WHAT YOU NEED TO DO:
Your response should be a copy of each line in the listing below that includes the word "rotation".
-*-
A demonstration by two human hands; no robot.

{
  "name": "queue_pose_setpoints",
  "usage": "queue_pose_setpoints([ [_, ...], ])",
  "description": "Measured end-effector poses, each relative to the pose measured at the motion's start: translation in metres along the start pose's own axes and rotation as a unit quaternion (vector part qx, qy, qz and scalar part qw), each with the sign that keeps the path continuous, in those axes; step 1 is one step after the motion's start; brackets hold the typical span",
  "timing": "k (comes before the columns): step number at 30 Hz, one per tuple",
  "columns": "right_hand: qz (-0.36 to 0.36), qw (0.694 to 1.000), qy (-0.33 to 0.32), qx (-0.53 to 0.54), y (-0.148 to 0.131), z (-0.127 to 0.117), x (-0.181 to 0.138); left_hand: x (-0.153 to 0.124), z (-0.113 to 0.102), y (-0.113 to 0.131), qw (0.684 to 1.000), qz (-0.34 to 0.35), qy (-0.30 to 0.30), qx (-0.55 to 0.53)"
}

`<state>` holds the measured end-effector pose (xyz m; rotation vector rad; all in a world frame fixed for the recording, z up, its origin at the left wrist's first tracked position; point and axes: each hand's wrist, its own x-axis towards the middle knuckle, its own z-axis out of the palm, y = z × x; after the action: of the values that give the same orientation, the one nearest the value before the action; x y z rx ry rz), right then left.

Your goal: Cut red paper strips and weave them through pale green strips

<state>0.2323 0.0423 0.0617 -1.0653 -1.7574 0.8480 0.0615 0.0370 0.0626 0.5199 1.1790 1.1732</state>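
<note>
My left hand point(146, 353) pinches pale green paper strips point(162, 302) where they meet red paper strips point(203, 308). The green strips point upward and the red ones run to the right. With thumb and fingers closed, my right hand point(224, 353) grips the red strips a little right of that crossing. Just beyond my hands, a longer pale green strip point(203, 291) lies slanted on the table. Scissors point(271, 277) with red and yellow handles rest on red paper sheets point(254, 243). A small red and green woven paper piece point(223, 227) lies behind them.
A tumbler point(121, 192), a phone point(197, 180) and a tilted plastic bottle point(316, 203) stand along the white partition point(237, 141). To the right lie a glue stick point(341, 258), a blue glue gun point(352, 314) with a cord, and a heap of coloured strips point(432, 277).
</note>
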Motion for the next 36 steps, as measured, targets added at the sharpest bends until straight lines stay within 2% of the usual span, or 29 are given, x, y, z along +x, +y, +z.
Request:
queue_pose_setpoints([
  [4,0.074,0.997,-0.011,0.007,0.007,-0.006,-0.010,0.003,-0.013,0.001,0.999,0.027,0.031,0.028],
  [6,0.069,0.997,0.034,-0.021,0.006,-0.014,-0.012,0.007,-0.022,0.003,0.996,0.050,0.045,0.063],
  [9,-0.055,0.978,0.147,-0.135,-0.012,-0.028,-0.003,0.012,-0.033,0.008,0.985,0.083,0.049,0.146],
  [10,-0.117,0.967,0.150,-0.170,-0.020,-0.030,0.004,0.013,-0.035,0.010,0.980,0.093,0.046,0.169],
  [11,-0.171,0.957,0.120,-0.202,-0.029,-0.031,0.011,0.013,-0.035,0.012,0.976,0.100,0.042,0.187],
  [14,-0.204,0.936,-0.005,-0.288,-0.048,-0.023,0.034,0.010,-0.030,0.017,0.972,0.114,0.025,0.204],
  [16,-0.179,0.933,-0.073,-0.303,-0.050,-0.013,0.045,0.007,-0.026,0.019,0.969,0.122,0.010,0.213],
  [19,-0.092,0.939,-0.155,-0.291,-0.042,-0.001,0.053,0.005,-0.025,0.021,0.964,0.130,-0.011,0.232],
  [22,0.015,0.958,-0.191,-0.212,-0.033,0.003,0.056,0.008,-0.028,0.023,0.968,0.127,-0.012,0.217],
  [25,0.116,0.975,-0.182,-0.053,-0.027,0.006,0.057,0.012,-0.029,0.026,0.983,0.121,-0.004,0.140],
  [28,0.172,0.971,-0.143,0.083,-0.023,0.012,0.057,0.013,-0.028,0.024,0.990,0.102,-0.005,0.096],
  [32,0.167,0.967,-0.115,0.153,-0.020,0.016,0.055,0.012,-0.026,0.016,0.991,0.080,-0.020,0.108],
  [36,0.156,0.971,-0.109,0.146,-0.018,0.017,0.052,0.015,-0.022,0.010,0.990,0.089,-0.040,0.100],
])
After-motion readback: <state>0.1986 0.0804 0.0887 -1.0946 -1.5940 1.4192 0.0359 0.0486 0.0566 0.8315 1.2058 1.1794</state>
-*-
PROBLEM SOLUTION:
  "description": "Measured end-effector poses, each relative to the pose measured at the motion's start: translation in metres along the start pose's own axes and rotation as a unit quaternion (vector part qx, qy, qz and scalar part qw), each with the sign that keeps the path continuous, in those axes; step 1 is one step after the motion's start; brackets hold the typical span",
`<state>` holds the measured end-effector pose (xyz m; rotation vector rad; all in a world frame fixed for the recording, z up, its origin at the left wrist's first tracked position; point and axes: each hand's wrist, its own x-axis towards the middle knuckle, its own z-axis out of the palm, y = z × x; after the action: of the values that give the same orientation, the one nearest the value before the action; x y z rx ry rz), right then left.

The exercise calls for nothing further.